WORK TO COMPLETE
In the listing below, the lines starting with the line with "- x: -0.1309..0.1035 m" and going on through the line with "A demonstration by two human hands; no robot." are to be reproduced exactly, and only those.
----------------
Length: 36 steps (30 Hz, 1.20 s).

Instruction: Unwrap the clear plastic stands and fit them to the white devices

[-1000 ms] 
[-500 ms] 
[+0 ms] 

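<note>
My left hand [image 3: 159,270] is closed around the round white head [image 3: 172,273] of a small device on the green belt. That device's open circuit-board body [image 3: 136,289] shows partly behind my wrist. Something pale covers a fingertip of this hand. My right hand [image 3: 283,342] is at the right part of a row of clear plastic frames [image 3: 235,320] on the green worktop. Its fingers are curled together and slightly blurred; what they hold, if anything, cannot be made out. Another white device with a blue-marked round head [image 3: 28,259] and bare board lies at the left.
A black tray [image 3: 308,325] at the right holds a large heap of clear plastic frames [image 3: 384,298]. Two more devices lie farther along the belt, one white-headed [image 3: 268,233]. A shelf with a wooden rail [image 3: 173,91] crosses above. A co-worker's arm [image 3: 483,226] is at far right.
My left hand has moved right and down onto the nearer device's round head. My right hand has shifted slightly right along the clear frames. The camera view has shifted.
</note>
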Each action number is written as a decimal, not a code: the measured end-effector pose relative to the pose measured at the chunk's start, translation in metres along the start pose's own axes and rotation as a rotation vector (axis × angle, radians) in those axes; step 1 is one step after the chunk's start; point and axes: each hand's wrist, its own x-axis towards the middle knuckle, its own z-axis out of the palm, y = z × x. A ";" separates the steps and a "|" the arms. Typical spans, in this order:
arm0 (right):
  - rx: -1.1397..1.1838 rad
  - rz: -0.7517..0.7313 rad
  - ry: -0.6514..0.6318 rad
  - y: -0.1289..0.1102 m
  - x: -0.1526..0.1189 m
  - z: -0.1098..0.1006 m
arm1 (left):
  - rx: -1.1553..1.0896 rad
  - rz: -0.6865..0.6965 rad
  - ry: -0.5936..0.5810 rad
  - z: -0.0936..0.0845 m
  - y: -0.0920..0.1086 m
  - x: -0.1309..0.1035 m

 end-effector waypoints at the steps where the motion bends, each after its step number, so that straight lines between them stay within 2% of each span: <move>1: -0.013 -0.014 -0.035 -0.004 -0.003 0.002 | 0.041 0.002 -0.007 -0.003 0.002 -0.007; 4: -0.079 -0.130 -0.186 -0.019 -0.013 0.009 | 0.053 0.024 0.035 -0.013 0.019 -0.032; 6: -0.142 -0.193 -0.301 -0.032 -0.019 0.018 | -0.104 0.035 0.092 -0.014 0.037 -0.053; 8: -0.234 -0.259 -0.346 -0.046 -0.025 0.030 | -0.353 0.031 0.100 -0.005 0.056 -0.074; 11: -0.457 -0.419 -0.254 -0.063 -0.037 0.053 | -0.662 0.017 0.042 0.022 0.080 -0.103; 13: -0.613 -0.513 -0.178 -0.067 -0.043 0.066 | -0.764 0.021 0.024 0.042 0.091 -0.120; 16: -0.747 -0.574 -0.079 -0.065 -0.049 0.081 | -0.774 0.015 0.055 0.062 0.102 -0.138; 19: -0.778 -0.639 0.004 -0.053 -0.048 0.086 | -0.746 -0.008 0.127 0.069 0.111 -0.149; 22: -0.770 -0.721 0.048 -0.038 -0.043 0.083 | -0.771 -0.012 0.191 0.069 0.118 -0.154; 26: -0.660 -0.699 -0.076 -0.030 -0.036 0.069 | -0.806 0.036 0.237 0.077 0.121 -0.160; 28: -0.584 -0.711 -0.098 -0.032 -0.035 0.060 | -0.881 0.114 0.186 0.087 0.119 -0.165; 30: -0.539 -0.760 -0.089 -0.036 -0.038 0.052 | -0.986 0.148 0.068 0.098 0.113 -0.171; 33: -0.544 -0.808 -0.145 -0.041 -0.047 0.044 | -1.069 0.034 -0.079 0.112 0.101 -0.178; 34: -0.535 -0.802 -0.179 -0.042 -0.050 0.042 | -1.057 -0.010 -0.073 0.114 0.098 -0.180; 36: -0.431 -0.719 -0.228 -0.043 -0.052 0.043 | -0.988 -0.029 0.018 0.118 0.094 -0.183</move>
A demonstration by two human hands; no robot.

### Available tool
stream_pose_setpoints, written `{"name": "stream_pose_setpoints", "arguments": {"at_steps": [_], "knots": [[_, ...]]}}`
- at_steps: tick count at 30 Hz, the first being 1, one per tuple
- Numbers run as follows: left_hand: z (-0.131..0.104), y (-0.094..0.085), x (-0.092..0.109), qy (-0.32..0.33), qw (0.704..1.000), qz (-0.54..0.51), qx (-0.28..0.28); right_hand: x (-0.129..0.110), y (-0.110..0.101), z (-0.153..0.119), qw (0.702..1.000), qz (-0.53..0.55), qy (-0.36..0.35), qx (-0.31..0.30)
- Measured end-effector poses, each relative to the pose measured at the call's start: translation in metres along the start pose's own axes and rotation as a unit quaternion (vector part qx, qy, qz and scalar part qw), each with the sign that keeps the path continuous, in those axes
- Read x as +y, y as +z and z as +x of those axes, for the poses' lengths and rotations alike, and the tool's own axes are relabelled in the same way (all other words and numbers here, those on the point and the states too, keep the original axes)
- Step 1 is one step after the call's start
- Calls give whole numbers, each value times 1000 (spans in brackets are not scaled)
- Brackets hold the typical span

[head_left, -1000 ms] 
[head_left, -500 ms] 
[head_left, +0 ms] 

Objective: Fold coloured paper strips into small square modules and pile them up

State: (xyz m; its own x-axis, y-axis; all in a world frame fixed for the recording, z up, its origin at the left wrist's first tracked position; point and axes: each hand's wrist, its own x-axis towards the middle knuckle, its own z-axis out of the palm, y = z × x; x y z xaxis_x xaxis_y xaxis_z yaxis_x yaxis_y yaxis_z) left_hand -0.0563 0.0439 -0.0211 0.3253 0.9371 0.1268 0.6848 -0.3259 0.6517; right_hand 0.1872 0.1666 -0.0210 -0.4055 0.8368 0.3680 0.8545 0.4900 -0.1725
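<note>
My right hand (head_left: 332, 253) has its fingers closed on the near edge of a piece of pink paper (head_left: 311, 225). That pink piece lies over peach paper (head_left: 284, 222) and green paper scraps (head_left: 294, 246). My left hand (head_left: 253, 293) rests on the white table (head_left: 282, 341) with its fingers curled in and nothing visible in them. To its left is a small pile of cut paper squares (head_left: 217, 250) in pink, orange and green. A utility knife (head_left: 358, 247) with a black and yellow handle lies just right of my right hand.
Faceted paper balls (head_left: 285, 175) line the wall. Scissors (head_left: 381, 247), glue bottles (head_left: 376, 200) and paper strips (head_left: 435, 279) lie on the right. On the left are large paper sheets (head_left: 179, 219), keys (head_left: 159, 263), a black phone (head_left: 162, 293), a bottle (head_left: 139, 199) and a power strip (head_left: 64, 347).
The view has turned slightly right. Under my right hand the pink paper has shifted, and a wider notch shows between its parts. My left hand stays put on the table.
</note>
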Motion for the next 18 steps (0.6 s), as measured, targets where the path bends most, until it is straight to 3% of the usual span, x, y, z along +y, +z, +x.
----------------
SOLUTION
  - x: -0.1309..0.1035 m

 end-effector waypoints at the steps where the motion bends, each after its step number, so that straight lines between them stay within 2% of each span: <move>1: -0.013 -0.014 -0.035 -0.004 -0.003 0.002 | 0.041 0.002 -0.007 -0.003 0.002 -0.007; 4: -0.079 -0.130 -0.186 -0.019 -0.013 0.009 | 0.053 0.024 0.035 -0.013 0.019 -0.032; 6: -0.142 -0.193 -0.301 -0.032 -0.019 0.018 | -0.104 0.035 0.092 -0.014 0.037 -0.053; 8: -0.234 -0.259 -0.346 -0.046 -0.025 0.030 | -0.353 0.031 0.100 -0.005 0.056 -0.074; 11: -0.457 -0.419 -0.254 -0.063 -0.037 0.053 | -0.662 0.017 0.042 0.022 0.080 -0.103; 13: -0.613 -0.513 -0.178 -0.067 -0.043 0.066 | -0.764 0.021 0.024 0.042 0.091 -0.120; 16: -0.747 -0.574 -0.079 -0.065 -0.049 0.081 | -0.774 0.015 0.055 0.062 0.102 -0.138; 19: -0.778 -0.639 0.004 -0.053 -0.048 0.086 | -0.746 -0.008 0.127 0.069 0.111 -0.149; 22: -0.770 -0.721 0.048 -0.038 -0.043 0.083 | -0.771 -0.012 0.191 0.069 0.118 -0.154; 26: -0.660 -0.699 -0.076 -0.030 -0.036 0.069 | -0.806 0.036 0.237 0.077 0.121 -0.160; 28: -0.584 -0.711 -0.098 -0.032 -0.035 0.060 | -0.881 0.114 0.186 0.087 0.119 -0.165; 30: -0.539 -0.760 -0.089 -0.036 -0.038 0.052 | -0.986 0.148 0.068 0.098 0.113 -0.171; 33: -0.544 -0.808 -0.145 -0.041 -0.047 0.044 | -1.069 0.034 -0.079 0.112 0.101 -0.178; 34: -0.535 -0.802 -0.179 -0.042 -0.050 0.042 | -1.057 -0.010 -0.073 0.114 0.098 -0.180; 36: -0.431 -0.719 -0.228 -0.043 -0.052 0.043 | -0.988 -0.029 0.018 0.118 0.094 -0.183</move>
A demonstration by two human hands; no robot.

The exercise is complete as it stands.